What is required: Each record below is to be output with no change at all.

Information:
Start of Block

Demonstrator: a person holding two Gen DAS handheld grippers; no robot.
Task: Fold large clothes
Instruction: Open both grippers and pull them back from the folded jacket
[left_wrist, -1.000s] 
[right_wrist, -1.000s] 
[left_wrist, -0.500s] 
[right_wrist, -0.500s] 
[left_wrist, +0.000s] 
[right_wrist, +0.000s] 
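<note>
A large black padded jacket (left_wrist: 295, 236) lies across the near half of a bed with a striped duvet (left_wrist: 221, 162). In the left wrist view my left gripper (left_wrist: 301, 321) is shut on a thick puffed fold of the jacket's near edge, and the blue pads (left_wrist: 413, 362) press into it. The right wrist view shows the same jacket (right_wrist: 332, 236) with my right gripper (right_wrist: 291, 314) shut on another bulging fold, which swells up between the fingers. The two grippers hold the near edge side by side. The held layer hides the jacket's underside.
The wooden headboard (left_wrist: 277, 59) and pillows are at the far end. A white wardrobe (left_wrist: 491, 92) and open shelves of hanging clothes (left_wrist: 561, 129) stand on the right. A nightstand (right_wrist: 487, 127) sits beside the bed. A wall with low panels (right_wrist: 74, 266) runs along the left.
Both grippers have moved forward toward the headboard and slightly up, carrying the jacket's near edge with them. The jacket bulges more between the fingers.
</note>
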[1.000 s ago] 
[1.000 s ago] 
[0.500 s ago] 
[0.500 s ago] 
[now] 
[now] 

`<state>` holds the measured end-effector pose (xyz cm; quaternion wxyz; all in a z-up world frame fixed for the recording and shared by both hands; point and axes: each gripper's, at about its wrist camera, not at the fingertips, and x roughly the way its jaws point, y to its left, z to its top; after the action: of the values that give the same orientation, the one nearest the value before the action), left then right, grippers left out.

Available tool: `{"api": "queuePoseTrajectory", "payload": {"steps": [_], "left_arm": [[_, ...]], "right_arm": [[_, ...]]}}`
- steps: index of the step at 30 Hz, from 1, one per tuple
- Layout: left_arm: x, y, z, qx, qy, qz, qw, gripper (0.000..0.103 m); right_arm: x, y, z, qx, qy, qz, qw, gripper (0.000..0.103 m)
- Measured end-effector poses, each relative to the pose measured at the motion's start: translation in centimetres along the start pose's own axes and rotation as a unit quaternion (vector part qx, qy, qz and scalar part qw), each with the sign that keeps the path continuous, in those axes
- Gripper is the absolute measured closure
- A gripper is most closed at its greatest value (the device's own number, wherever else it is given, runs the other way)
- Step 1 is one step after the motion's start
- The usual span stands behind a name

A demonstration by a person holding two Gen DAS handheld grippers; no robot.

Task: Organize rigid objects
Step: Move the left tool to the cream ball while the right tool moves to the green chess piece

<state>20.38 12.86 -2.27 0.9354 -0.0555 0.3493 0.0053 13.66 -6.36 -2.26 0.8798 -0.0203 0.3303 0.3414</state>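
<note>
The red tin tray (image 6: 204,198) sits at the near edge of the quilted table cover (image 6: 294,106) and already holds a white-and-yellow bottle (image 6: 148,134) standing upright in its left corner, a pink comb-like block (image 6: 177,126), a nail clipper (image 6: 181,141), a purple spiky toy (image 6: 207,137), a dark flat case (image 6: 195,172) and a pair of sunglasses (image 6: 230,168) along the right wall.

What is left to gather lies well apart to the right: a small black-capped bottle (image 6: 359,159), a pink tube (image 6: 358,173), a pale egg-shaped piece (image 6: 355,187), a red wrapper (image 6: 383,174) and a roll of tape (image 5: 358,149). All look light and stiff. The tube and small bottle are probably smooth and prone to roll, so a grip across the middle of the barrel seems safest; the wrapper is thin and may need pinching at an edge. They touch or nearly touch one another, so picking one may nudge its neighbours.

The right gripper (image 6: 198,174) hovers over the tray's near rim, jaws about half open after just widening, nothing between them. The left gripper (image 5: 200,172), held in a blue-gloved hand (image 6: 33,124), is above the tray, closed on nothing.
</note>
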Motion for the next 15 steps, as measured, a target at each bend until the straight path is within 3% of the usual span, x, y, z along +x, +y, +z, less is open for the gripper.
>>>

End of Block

Answer box:
Demonstrator: a person holding two Gen DAS handheld grippers; no robot.
Task: Fold large clothes
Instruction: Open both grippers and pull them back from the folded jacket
[left_wrist, -1.000s] 
[right_wrist, -1.000s] 
[left_wrist, -0.500s] 
[right_wrist, -0.500s] 
[left_wrist, +0.000s] 
[right_wrist, +0.000s] 
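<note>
A large black padded jacket (left_wrist: 295, 236) lies across the near half of a bed with a striped duvet (left_wrist: 221, 162). In the left wrist view my left gripper (left_wrist: 301, 321) is shut on a thick puffed fold of the jacket's near edge, and the blue pads (left_wrist: 413, 362) press into it. The right wrist view shows the same jacket (right_wrist: 332, 236) with my right gripper (right_wrist: 291, 314) shut on another bulging fold, which swells up between the fingers. The two grippers hold the near edge side by side. The held layer hides the jacket's underside.
The wooden headboard (left_wrist: 277, 59) and pillows are at the far end. A white wardrobe (left_wrist: 491, 92) and open shelves of hanging clothes (left_wrist: 561, 129) stand on the right. A nightstand (right_wrist: 487, 127) sits beside the bed. A wall with low panels (right_wrist: 74, 266) runs along the left.
Both grippers have moved forward toward the headboard and slightly up, carrying the jacket's near edge with them. The jacket bulges more between the fingers.
</note>
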[1.000 s ago] 
[1.000 s ago] 
[0.500 s ago] 
[0.500 s ago] 
[now] 
[now] 

`<state>` holds the measured end-effector pose (xyz cm; quaternion wxyz; all in a z-up world frame fixed for the recording and shared by both hands; point and axes: each gripper's, at about its wrist camera, not at the fingertips, and x roughly the way its jaws point, y to its left, z to its top; after the action: of the values that give the same orientation, the one nearest the value before the action), left then right, grippers left out.

Available tool: `{"api": "queuePoseTrajectory", "payload": {"steps": [_], "left_arm": [[_, ...]], "right_arm": [[_, ...]]}}`
- steps: index of the step at 30 Hz, from 1, one per tuple
- Layout: left_arm: x, y, z, qx, qy, qz, qw, gripper (0.000..0.103 m); right_arm: x, y, z, qx, qy, qz, qw, gripper (0.000..0.103 m)
- Measured end-effector poses, each relative to the pose measured at the motion's start: translation in centimetres along the start pose's own axes and rotation as a unit quaternion (vector part qx, qy, qz and scalar part qw), each with the sign that keeps the path continuous, in those axes
- Gripper is the absolute measured closure
- A gripper is most closed at its greatest value (the device's own number, wherever else it is given, runs the other way)
- Step 1 is one step after the motion's start
- The usual span stands behind a name

A demonstration by a person holding two Gen DAS handheld grippers; no robot.

Task: Organize rigid objects
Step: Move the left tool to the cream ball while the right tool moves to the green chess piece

<state>20.38 12.86 -2.27 0.9354 -0.0555 0.3493 0.0053 13.66 -6.36 -2.26 0.8798 -0.0203 0.3303 0.3414</state>
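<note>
The red tin tray (image 6: 204,198) sits at the near edge of the quilted table cover (image 6: 294,106) and already holds a white-and-yellow bottle (image 6: 148,134) standing upright in its left corner, a pink comb-like block (image 6: 177,126), a nail clipper (image 6: 181,141), a purple spiky toy (image 6: 207,137), a dark flat case (image 6: 195,172) and a pair of sunglasses (image 6: 230,168) along the right wall.

What is left to gather lies well apart to the right: a small black-capped bottle (image 6: 359,159), a pink tube (image 6: 358,173), a pale egg-shaped piece (image 6: 355,187), a red wrapper (image 6: 383,174) and a roll of tape (image 5: 358,149). All look light and stiff. The tube and small bottle are probably smooth and prone to roll, so a grip across the middle of the barrel seems safest; the wrapper is thin and may need pinching at an edge. They touch or nearly touch one another, so picking one may nudge its neighbours.

The right gripper (image 6: 198,174) hovers over the tray's near rim, jaws about half open after just widening, nothing between them. The left gripper (image 5: 200,172), held in a blue-gloved hand (image 6: 33,124), is above the tray, closed on nothing.
</note>
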Motion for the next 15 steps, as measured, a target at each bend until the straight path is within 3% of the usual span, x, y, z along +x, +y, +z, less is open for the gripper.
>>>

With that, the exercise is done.